What needs to be done: Exactly as written, restate the material below from its first line through the line containing "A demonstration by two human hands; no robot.", and stop there.

Data supplied:
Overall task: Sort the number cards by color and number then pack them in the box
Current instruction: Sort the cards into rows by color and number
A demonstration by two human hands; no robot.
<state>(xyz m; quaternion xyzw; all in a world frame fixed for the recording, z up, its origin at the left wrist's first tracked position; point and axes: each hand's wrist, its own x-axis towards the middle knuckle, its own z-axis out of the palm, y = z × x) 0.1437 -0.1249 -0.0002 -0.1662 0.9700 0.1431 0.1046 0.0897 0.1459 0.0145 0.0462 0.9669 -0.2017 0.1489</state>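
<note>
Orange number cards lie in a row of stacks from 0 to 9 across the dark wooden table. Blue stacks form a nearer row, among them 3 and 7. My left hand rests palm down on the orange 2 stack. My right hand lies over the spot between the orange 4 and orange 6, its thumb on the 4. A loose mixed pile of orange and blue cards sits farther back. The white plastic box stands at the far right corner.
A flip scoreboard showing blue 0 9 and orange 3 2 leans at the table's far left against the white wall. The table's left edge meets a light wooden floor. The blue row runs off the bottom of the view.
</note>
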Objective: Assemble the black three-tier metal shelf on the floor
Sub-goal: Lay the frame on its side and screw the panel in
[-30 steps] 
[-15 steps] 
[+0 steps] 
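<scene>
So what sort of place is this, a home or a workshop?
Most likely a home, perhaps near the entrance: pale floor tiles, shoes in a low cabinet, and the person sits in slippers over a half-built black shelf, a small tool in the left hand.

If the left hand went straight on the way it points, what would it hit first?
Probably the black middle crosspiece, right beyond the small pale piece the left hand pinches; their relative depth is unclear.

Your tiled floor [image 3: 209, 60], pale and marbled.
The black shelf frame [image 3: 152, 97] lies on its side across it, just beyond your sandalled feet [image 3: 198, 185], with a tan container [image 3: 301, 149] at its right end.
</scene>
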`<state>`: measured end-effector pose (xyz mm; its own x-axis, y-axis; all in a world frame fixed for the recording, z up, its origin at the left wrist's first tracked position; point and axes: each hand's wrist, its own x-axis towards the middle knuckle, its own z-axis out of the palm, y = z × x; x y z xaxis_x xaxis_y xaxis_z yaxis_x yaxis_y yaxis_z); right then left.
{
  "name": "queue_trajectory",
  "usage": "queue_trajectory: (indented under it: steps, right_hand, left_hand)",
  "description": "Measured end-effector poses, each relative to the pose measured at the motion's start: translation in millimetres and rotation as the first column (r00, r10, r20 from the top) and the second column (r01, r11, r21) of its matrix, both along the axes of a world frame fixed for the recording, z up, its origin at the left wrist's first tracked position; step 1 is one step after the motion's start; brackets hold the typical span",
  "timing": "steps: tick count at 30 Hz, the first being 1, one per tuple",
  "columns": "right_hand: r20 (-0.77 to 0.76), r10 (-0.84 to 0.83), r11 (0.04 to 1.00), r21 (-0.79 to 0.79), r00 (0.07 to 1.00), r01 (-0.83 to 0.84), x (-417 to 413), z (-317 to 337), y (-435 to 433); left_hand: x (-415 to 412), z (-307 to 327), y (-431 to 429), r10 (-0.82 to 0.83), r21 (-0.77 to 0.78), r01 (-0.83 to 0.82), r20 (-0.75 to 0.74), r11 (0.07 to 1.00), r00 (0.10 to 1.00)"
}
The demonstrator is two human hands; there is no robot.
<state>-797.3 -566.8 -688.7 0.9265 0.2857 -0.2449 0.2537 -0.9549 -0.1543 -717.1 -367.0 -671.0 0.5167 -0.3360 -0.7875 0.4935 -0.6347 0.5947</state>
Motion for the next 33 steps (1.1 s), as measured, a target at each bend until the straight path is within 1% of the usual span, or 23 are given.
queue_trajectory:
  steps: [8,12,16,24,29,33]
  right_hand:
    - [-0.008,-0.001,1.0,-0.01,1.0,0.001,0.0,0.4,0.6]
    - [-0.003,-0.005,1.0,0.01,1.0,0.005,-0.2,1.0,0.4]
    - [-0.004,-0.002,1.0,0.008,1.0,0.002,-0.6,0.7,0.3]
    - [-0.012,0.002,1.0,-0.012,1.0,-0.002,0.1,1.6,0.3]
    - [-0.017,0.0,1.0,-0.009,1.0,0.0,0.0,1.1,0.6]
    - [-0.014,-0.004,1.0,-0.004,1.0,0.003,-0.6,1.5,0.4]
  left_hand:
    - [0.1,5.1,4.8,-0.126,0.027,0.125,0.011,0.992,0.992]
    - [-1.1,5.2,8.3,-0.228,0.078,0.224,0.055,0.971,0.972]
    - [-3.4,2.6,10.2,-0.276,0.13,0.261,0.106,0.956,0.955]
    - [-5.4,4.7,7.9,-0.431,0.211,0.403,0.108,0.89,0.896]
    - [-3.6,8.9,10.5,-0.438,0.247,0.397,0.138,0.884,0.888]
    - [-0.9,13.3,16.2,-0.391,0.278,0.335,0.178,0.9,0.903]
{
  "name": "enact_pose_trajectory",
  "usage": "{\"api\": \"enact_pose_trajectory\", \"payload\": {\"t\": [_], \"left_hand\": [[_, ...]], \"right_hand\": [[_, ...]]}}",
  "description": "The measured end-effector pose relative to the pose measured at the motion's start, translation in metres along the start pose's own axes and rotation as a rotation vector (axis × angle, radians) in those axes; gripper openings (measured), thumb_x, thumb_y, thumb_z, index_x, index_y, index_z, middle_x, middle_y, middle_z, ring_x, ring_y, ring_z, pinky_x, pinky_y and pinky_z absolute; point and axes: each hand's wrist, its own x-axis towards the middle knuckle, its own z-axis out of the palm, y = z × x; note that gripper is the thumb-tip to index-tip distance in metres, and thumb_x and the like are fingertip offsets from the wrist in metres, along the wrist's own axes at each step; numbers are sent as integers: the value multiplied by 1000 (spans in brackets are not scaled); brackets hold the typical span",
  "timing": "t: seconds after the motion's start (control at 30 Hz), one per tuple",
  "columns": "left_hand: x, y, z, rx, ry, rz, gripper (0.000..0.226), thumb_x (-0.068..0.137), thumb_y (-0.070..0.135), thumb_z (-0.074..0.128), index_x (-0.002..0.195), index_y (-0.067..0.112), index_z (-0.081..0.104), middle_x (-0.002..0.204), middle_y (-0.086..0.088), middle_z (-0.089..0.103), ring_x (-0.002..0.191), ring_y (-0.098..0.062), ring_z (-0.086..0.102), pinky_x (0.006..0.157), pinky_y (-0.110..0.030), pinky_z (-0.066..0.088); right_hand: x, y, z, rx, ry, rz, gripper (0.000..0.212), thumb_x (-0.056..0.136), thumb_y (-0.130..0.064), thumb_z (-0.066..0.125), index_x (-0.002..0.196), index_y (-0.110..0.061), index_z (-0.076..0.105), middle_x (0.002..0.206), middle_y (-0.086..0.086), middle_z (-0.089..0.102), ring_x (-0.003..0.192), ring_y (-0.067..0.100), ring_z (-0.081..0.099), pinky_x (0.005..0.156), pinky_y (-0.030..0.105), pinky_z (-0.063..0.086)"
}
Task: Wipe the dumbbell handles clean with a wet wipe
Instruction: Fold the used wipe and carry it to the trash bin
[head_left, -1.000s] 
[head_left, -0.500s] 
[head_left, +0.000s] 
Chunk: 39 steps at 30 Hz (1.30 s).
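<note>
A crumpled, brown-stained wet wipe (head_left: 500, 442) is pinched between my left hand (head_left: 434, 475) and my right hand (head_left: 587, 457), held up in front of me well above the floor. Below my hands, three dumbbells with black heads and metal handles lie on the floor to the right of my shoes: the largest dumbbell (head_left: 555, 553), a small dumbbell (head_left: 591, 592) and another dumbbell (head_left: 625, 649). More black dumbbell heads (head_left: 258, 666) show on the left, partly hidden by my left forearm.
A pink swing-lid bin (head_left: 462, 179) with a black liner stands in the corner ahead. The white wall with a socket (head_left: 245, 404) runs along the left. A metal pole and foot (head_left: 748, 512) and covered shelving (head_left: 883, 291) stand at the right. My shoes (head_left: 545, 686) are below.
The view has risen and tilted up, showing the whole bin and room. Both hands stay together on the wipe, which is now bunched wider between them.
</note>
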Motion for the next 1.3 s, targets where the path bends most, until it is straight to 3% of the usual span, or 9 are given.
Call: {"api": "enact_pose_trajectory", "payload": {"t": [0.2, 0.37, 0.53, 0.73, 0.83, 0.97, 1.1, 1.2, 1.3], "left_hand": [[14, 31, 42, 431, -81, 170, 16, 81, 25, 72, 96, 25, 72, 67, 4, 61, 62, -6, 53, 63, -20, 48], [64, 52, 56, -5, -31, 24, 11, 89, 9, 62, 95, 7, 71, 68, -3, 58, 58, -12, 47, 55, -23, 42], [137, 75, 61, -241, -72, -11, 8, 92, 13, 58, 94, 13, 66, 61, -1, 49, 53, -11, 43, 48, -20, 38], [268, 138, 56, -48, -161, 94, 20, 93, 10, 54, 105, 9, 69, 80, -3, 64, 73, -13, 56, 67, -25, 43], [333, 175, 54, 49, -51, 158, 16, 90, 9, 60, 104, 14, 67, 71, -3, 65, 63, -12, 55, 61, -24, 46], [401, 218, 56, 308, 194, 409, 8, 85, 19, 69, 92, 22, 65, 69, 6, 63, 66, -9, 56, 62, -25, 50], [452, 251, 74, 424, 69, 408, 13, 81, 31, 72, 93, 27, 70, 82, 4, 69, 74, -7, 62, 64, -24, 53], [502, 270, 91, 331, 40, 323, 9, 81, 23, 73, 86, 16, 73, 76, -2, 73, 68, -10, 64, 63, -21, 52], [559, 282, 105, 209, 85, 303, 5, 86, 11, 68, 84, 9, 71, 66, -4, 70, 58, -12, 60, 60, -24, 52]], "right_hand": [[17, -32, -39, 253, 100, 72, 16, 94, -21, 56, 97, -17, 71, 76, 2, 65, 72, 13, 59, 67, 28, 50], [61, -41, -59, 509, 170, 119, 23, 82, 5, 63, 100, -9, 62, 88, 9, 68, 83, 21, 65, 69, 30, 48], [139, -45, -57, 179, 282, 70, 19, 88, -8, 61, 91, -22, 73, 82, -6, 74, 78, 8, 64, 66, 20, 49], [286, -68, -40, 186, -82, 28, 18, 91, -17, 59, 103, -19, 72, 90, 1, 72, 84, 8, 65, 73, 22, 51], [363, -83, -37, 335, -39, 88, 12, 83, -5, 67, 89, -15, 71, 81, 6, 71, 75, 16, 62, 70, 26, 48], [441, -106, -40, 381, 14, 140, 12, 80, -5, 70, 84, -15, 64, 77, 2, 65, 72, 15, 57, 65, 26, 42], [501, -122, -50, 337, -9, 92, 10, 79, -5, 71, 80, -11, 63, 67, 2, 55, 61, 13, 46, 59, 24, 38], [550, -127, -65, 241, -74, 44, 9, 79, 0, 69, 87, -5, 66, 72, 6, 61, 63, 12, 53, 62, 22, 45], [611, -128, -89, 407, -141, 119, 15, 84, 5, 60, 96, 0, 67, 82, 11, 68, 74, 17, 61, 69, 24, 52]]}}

Response area:
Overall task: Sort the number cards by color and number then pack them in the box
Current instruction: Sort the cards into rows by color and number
A demonstration by two human hands; no robot.

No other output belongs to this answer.